First, both low income people and the social services in place to help them are struggling mightily with food costs. The prices for staple pantry items such as peanut butter have risen from about $13 per case to an average close to $19. Sources of fresh protein, such as eggs, beef, and fish, are being subject to average price increases of approximately 15 percent. For low income consumers on tight budgets, such increases make it impossible to stretch their food dollars far enough to feed themselves and their families at all, much less with these sorts of fresh and healthy options.

The sources of such price increases are multiple, including the rising prices of logistics. For example, delivery by refrigerated trucks used require about $3000 per truck, before the pandemic; today, those delivery costs have reached $10,000 on average. Furthermore, shutdowns at various meat processing plants due to infections disrupted these supply chains so dramatically that production levels still have not made up for the gap.

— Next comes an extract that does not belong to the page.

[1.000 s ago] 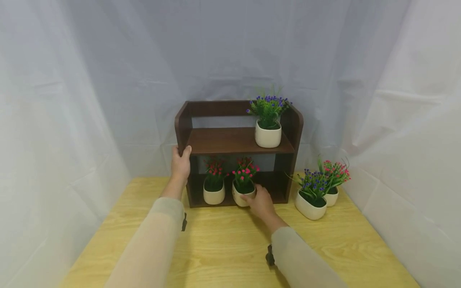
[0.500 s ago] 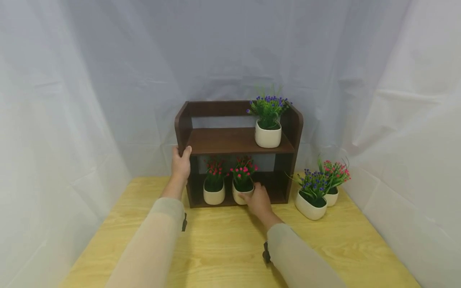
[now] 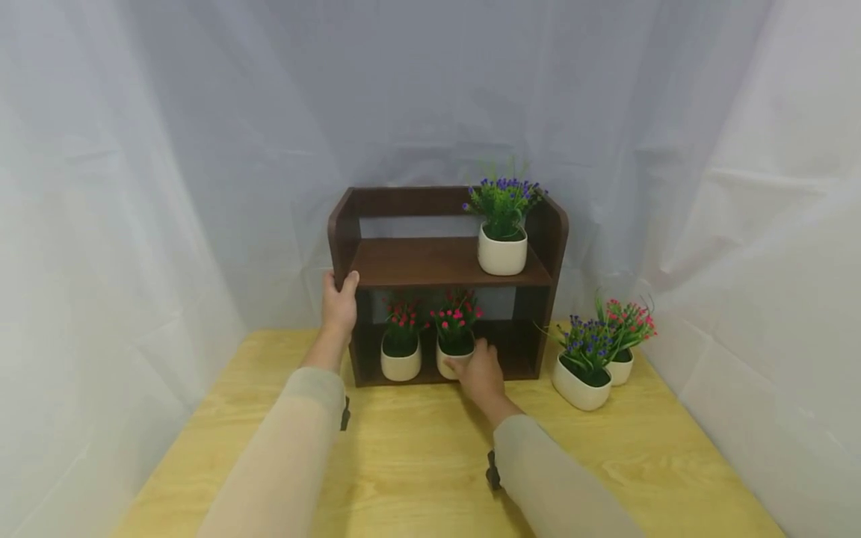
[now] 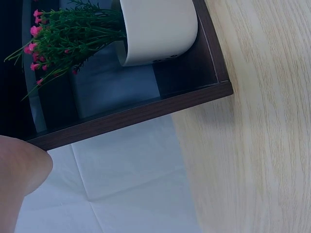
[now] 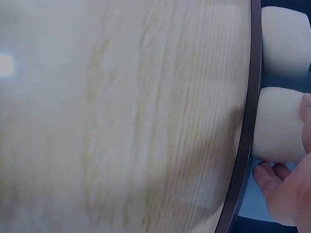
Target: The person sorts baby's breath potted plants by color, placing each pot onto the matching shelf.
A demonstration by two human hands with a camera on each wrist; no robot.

At the same time as prices have risen and food supply chains have been disrupted, many more people have confronted financial instability and turned to social services, such as food banks, for help. Thus for example, the Oregon Food Bank received requests from 1.7 million people in 2020, more than twice the number who sought assistance in 2019. Faced with more demand, limited supply, and higher prices, nonprofit groups find themselves unable to meet their commitments to aiding people, with little hope for a resolution in sight.

Second, consumers across the income spectrum become deal-seekers around the holiday season, having been primed by years and years of sales promoted by retailers seeking to get them to buy gifts for everyone they know. But those sales are unlikely to be available this year, or if they are, they will not be as dramatic as in the past. According to one prediction, whereas holiday season discounts previously ranged around 10–30 percent, shoppers should expect deals (if they find them) of closer to 5 or 15 percent.

Here again, the reasons for these developments are multiple and closely related to supply chains. Because the bottlenecks created by COVID-19 have continued to keep products from flowing freely, many popular brands simply do not have inventory to sell. One web tracker identified a 172 percent increase in the number of out-of-stock messages appearing on retail sites across the Internet. With such a limited supply, the retail brands’ goal is to earn the best margins on the products they have, rather than lowering prices to move more inventory.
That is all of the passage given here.